According to the Open Doors findings, India has maintained its place as the largest source country for foreign students, sending 80,466 students (+0.9 percent), followed again by China, which sent 62,523 students (+1.2 percent) and South Korea with 53,358 (+1.7 percent). Two nations with majority Muslim populations — Indonesia and Pakistan — saw large decreases of 12.6 percent and 14 percent, respectively, while Turkey saw an increase of almost 10 percent. Other data of note from the Open Doors report show that the number of U.S. students enrolling in overseas study programs is at a record high — 9 percent higher than last year’s figures.
Regardless of the increase, however, a congressionally appointed committee released a report on the same day as the Open Doors report, calling the progress inadequate. By 2017, at least 1 million Americans should be studying abroad, advises the report from the Commission on the Abraham Lincoln Study Abroad Fellowship Program.
— IIE news release
Nov. 14, 2005
Overseas Graduate Enrollment Numbers Creep Up
The number of international students enrolling in U.S. graduate schools rose 1 percent this year, despite a 5 percent drop in applications, according to the annual report by the Council of Graduate Schools.
While the increase is small, it follows several years of decline, signaling a possible turnaround in the downward trend.

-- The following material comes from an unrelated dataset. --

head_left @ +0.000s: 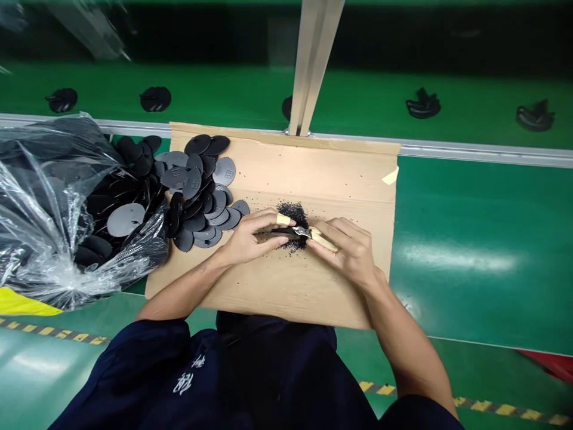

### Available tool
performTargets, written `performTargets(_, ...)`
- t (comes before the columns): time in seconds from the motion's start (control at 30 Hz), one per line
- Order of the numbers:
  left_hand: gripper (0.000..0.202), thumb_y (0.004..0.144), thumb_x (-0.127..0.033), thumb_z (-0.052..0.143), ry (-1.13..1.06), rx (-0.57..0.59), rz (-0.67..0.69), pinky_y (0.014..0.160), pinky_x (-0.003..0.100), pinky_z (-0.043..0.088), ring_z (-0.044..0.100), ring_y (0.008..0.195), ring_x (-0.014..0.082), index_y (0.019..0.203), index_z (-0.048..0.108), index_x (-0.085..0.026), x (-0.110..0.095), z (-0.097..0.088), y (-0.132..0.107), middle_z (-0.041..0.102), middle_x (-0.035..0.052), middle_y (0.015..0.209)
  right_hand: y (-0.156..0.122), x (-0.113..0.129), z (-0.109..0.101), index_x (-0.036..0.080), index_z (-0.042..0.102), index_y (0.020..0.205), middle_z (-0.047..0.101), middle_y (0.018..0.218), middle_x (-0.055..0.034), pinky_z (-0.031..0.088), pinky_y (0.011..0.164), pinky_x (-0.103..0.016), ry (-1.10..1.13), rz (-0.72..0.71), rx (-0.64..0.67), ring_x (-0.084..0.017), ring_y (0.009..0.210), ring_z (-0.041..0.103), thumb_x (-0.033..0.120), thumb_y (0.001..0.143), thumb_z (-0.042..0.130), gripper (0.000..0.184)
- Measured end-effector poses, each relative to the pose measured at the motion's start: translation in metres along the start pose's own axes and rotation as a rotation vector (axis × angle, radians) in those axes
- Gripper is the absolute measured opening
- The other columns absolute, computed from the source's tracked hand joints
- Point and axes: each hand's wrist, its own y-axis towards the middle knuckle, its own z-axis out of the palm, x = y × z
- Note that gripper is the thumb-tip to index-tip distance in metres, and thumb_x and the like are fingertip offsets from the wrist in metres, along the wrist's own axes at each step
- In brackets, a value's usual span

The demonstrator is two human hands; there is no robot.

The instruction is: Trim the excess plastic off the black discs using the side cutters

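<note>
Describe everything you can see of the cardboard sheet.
The cardboard is a brown sheet with one crease across it, lying on the green table, far edge against the metal rail. A tape scrap sticks to its right edge. Black discs cover its far-left corner; black shavings lie mid-sheet, where the left hand holds a disc, the right hand a knife.

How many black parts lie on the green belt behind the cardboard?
5 black parts on the green belt: far left, left of centre, one half hidden behind the beige strip, right, far right. Others may be hidden.
</note>
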Motion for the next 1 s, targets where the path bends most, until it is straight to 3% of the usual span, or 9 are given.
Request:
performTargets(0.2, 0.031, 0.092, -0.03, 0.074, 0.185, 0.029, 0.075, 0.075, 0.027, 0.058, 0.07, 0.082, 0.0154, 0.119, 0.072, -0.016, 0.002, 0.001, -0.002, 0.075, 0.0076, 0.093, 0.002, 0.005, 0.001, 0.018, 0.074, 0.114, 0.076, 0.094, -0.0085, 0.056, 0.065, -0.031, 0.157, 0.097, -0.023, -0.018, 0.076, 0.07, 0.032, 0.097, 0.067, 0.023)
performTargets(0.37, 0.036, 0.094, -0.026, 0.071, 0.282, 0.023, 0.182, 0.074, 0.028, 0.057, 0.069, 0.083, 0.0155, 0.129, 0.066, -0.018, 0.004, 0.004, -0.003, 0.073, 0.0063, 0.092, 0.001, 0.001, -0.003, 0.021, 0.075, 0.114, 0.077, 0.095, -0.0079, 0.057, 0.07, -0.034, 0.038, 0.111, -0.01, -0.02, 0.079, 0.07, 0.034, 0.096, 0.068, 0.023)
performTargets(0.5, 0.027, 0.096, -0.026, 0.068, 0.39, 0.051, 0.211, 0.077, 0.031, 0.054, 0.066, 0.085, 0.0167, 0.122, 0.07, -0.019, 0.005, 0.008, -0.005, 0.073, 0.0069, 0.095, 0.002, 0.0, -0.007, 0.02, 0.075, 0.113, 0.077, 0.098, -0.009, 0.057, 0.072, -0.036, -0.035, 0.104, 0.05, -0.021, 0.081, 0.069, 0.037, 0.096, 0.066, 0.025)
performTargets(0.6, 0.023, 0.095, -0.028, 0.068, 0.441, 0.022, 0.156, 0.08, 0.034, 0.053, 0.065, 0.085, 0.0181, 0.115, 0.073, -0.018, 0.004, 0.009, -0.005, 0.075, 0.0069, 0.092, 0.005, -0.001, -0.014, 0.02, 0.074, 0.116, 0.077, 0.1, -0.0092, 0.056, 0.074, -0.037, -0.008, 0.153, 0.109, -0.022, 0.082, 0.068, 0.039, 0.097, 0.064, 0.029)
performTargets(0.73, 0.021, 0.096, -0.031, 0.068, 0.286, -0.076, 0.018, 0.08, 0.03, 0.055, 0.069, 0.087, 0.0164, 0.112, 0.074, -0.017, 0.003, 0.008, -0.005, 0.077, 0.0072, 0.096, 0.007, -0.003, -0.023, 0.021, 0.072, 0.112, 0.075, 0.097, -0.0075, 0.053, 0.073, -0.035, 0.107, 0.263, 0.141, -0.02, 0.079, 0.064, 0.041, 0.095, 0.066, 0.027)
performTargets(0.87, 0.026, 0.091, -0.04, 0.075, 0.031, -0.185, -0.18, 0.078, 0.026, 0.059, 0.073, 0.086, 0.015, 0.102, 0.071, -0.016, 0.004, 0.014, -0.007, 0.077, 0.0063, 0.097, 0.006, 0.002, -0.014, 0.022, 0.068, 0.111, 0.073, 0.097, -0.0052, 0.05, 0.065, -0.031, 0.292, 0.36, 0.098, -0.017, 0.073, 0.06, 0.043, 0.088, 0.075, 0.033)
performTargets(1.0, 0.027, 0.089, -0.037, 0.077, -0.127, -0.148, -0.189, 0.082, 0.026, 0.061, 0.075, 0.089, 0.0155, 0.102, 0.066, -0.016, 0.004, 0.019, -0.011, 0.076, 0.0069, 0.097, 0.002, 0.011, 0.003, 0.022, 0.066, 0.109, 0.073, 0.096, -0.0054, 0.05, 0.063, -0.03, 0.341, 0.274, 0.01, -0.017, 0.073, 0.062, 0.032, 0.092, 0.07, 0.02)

The largest increase in first-time enrollment came among students from nations in the Middle East, whose numbers were up 11 percent. Enrollment of Chinese and Indian students increased 3 percent, and South Koreans were up 5 percent. The increase in Chinese enrollment is noteworthy because declines in Chinese student enrollments and applications in 2004 were the largest of any of the countries included in the report. In 2004, applications from Chinese students declined 45 percent.
The number of new international students enrolling in U.S. graduate schools peaked in 2002. And because graduate studies typically last several years, the overall number of international graduate students in the United States is still down 3 percent from last year, despite the increase in new enrollments. The report also reveals the percentage of students who accepted admission dropped, from 43 percent in 2004 to 38 percent this year, meaning that fewer students are opting to come to the United States. This may indicate that some of the best students are opting to study at institutions in countries other than the United States.
— The Council of Graduate School
Oct. 31, 2005
Senate Passes Amendment Aimed at Increasing Foreign Enrollments
The U.S. Senate this fall unanimously approved an amendment to the FY2006 Labor, Health and Human Services, and Education Appropriations Bill that requires the development of a national marketing strategy geared toward attracting foreign students to study opportunities in the United States.
The amendment, or “American Competitiveness Through International Openness Now” (ACTION), requires better cooperation and clearly defined responsibilities among the departments of Commerce, Education, Energy, Homeland Security and State in facilitating international student recruitment. Required measures include the streamlining of procedures to facilitate international academic exchanges, the development of international marketing campaigns similar to those initiated by competitor nations (such as the United Kingdom, Canada and Australia), the creation of innovative Web-based resources and more efficient processing of student visas.